Reproduce, exactly and in full, only the lines below from the one containing "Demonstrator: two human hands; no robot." through the one containing "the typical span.".
##############################
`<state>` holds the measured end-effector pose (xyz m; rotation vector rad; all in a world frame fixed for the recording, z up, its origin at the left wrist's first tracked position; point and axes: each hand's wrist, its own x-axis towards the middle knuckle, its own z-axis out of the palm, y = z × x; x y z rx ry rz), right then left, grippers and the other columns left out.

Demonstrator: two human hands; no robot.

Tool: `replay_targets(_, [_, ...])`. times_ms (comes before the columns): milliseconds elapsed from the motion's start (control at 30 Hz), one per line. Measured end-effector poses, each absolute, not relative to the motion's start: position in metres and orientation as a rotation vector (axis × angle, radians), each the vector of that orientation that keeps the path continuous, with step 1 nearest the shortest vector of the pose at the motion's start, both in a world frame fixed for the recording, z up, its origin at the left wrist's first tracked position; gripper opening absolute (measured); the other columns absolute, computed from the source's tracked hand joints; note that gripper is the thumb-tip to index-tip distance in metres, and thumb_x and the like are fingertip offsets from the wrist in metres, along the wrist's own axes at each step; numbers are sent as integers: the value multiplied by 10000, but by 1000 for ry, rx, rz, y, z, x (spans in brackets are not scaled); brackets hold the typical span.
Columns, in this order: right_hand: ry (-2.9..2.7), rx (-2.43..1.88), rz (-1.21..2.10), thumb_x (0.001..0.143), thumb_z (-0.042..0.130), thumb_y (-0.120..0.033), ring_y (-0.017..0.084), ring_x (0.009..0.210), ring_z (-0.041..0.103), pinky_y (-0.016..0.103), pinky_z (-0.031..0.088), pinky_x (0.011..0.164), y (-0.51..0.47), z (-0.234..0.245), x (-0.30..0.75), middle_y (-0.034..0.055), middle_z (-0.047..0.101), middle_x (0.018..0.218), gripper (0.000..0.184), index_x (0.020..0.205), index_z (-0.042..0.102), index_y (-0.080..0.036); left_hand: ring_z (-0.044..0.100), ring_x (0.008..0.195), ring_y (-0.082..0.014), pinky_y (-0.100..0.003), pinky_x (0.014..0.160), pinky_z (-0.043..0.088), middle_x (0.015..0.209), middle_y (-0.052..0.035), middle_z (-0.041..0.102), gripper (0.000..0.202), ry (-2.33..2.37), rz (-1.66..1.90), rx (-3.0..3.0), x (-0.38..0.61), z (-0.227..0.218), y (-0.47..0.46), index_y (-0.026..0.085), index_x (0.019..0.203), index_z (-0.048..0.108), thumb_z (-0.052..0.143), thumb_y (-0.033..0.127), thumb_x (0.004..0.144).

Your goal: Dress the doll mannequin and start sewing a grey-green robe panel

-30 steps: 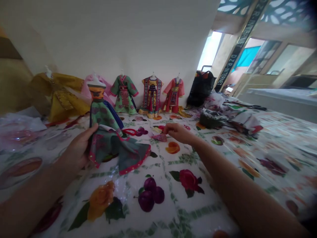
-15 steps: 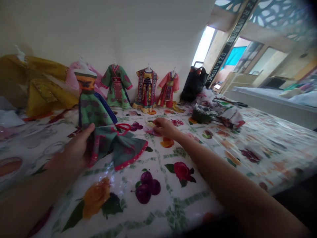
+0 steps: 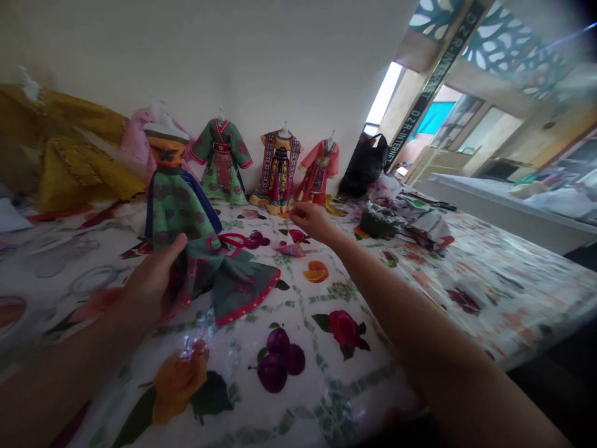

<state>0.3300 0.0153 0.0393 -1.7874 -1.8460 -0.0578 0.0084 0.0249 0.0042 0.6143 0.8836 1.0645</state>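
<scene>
My left hand (image 3: 161,270) is closed on a small green doll robe (image 3: 245,283) with pink trim, thumb on top, its flared parts spread over the flowered tablecloth. Behind the robe a red loop (image 3: 233,239), perhaps a scissor handle, shows in part. My right hand (image 3: 310,221) is raised a little above the cloth, fingertips pinched together. A thin pale line runs down from them, too faint to name. Below lies a small pinkish patterned piece (image 3: 291,250). Just beyond the left hand stands a green doll dress (image 3: 180,208) with an orange top and blue side.
Along the wall stand a green robe (image 3: 221,158), a patterned dress (image 3: 278,168) and a coral robe (image 3: 321,168) on small forms. Mustard clothing (image 3: 84,165) is at left. A black bag (image 3: 364,165) and a dark bowl (image 3: 380,221) beside crumpled cloth are at right.
My right hand has lifted up and away from the small pinkish piece, which now shows on the tablecloth. My left hand keeps hold of the green robe, barely shifting.
</scene>
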Motion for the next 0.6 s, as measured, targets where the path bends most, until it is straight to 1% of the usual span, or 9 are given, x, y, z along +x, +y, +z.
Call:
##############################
Reply:
Demonstrator: two human hands; no robot.

Tool: `replay_targets(_, [_, ...])`. times_ms (comes before the columns): milliseconds elapsed from the motion's start (control at 30 Hz), one per line. Measured end-effector poses, each absolute, not relative to the motion's start: position in metres and orientation as a rotation vector (axis × angle, radians), each the vector of that orientation that keeps the path continuous, with step 1 nearest the shortest vector of the pose at the motion's start, both in a world frame fixed for the recording, z up, its origin at the left wrist's first tracked position; gripper opening absolute (measured); the other columns absolute, computed from the source's tracked hand joints; note that gripper is the thumb-tip to index-tip distance in metres, and thumb_x and the like are fingertip offsets from the wrist in metres, along the wrist's own axes at each step; numbers are sent as integers: the value multiplied by 10000, but by 1000 for ry, rx, rz, y, z, x (spans in brackets are not scaled); brackets hold the typical span.

The output is finished.